*** Available data

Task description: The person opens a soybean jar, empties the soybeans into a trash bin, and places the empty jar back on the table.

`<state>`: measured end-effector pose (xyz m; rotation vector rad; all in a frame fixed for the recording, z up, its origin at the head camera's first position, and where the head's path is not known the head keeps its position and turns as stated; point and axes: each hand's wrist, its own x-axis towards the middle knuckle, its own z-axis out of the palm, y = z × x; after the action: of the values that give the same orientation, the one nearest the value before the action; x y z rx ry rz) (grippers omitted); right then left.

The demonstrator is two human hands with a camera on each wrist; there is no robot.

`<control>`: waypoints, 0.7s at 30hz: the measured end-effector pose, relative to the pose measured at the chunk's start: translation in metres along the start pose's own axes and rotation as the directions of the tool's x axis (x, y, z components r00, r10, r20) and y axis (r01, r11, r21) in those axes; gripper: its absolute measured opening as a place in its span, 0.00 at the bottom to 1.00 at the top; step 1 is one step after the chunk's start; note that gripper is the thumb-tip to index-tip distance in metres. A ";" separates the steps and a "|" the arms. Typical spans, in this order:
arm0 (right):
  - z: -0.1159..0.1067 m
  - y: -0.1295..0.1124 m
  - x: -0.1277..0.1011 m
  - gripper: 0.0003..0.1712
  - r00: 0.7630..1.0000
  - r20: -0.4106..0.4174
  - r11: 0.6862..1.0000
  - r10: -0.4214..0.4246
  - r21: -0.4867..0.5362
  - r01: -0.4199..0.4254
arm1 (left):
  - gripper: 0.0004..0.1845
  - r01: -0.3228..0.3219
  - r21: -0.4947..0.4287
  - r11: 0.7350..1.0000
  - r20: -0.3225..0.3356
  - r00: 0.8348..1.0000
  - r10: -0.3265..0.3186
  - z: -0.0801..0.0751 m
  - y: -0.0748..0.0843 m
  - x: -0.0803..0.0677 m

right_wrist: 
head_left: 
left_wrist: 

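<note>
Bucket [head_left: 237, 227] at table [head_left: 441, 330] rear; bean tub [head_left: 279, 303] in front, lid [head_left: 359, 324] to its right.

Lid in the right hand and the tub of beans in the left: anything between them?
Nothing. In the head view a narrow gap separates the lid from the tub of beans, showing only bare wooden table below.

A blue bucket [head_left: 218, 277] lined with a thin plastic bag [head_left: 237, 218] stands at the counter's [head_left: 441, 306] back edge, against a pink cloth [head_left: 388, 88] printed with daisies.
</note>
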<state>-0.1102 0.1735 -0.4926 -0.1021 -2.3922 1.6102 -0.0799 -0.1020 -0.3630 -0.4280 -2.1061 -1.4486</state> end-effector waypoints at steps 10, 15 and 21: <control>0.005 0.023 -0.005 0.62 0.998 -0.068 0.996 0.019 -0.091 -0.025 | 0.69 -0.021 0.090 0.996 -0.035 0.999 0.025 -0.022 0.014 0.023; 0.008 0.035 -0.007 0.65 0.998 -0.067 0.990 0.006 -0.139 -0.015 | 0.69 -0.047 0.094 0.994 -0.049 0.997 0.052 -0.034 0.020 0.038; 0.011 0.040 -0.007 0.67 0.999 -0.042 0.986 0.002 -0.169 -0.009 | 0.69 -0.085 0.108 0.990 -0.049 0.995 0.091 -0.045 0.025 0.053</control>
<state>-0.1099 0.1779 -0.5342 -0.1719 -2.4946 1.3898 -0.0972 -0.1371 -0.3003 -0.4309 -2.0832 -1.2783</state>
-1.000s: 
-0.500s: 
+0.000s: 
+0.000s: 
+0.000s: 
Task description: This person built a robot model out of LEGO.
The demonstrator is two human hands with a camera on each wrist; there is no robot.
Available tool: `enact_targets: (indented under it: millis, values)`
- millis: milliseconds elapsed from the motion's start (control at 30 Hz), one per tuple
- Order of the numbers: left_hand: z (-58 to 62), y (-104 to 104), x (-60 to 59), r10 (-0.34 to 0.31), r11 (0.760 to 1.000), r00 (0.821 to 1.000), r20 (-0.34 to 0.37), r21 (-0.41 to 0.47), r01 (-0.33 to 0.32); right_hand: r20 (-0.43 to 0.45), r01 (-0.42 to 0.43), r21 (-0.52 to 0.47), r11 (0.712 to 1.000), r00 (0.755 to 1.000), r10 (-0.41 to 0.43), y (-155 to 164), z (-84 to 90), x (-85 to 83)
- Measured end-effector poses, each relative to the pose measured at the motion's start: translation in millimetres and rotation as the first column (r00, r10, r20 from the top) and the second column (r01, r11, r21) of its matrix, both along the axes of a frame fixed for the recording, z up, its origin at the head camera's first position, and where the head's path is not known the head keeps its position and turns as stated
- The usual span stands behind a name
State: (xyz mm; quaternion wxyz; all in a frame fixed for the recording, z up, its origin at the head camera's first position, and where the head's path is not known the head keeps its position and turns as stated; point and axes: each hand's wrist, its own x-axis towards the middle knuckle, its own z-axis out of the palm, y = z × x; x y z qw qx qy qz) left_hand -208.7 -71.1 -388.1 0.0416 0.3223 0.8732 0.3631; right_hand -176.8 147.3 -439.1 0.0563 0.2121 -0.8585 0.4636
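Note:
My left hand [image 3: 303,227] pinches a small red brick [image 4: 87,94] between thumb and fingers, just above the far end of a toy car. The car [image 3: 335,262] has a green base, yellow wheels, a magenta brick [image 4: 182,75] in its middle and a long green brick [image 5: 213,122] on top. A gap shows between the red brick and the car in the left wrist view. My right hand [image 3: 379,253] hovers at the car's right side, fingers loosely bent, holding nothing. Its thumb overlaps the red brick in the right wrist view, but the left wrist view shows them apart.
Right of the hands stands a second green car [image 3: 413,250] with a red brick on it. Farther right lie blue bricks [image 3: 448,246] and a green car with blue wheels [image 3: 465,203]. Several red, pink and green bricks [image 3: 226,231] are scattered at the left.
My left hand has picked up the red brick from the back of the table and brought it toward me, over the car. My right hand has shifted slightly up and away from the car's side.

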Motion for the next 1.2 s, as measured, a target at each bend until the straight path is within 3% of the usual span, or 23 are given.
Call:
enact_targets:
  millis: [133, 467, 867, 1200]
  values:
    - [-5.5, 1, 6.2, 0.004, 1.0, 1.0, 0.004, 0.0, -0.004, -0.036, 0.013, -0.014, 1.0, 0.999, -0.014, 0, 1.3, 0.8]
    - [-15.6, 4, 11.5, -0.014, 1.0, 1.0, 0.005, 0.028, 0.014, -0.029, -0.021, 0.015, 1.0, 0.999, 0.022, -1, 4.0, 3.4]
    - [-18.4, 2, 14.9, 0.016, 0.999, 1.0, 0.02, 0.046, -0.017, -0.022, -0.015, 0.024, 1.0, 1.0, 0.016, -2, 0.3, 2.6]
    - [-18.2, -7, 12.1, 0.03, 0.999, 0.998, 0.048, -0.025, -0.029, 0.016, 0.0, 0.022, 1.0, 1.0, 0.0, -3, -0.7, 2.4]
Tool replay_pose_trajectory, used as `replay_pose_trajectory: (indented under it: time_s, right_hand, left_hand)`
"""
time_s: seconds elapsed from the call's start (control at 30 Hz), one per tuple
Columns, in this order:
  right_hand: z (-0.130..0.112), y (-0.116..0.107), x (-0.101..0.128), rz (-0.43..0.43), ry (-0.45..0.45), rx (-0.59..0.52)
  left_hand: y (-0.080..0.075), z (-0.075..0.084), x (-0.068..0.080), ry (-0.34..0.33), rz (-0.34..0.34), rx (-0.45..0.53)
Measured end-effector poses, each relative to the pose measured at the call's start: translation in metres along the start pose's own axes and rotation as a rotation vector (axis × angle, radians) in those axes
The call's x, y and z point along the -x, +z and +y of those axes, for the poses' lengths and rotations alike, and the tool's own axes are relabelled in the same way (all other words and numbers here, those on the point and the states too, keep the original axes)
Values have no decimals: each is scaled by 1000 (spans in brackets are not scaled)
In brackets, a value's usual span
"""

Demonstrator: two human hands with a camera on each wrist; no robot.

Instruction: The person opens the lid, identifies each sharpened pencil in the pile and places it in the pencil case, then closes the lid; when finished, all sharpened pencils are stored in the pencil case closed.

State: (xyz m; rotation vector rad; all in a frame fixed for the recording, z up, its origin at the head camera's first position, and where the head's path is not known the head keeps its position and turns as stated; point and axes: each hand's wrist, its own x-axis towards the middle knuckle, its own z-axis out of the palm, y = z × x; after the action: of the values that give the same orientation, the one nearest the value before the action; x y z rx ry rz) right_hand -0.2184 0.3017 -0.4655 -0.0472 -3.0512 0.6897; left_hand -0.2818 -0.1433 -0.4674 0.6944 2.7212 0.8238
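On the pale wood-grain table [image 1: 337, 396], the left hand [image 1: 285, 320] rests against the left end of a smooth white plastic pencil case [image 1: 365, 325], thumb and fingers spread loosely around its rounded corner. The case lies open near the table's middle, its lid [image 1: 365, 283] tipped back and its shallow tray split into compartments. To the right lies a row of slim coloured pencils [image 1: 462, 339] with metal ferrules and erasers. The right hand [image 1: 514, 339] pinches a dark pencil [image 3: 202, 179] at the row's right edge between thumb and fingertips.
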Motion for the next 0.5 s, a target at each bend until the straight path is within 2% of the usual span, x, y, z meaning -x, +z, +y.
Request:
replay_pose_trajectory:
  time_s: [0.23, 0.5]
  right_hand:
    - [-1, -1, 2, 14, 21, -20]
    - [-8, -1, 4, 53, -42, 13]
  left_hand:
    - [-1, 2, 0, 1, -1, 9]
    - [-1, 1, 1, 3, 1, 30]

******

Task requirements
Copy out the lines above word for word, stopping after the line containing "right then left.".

Result of the exercise
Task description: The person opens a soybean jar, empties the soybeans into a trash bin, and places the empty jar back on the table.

`<state>`: measured end-effector pose (xyz m; rotation vector rad; all in a frame fixed for the recording, z up, its origin at the head camera's first position, and where the head's path is not known the head keeps its position and turns as stated; point and axes: each hand's wrist, its own x-axis towards the middle knuckle, its own z-axis out of the palm, y = z × x; after the action: of the values that give the same orientation, the one nearest the value before the action; x y z rx ry rz) (grippers omitted); right then left.

A complete answer has now been given to the exercise.